Exercise: Reproduce exactly, and only, the lines below from the one containing "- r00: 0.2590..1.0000" through the one containing "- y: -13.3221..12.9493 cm".

====== Data supplied

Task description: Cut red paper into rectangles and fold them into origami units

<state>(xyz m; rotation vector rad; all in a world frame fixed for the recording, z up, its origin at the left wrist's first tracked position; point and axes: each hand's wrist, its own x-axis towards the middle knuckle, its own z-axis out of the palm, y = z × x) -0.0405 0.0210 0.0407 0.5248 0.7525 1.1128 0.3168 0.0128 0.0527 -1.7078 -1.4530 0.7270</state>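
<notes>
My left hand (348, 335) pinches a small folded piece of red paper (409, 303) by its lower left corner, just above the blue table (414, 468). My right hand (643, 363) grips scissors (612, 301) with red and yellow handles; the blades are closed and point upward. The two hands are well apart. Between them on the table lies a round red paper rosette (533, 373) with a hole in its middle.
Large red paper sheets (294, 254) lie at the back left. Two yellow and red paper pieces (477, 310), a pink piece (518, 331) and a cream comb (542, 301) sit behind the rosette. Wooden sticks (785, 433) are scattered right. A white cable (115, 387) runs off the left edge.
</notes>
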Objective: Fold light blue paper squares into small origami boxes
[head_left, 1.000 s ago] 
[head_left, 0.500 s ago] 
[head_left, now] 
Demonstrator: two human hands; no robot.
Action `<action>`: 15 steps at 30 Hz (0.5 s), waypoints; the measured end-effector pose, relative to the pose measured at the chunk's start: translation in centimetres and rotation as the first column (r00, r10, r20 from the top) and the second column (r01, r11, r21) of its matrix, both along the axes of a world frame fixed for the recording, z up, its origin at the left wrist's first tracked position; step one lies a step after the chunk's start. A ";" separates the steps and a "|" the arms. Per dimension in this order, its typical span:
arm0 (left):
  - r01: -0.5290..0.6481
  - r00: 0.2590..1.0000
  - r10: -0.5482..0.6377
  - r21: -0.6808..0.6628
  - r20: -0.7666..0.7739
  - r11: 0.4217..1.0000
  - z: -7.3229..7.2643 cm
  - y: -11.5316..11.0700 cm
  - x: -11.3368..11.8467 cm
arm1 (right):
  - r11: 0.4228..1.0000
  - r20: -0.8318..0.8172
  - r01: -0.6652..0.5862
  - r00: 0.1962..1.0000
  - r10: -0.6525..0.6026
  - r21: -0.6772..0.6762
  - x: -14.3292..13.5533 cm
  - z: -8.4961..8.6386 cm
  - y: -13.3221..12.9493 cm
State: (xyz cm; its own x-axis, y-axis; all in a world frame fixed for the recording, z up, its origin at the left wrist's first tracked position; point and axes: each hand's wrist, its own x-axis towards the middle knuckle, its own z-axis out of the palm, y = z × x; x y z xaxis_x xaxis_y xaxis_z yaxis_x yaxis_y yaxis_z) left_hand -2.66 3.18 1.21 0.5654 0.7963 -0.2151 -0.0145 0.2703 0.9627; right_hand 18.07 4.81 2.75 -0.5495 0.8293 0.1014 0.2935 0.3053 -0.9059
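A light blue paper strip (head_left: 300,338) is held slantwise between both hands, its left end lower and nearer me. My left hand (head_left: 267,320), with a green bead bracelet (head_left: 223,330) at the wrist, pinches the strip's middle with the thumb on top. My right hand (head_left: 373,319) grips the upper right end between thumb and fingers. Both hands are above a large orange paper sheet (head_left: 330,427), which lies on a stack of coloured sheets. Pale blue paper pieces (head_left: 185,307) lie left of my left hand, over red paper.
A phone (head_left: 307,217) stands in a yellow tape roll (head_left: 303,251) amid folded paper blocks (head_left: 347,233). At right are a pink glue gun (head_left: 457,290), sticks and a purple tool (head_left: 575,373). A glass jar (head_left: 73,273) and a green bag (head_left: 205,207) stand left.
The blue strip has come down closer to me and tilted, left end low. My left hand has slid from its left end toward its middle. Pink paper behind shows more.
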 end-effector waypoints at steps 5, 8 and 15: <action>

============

Exercise answer:
  - r00: 0.2590..1.0000
  - r10: -0.5482..0.6377
  - r21: -0.6808..0.6628
  - r20: -0.7666..0.7739
  - r11: 0.4217..1.0000
  - z: -7.3229..7.2643 cm
  - y: -11.5316..11.0700 cm
  - x: -11.3368..11.8467 cm
arm1 (right):
  - r11: 0.4228..1.0000
  - r20: -0.8318..0.8172
  - r01: -0.6652..0.5862
  - r00: 0.1962..1.0000
  - r10: -0.6525..0.6026
  - r21: -0.6772..0.6762
  - x: -14.3292..13.5533 cm
  - z: -8.4961..8.6386 cm
  - y: -13.3221..12.9493 cm

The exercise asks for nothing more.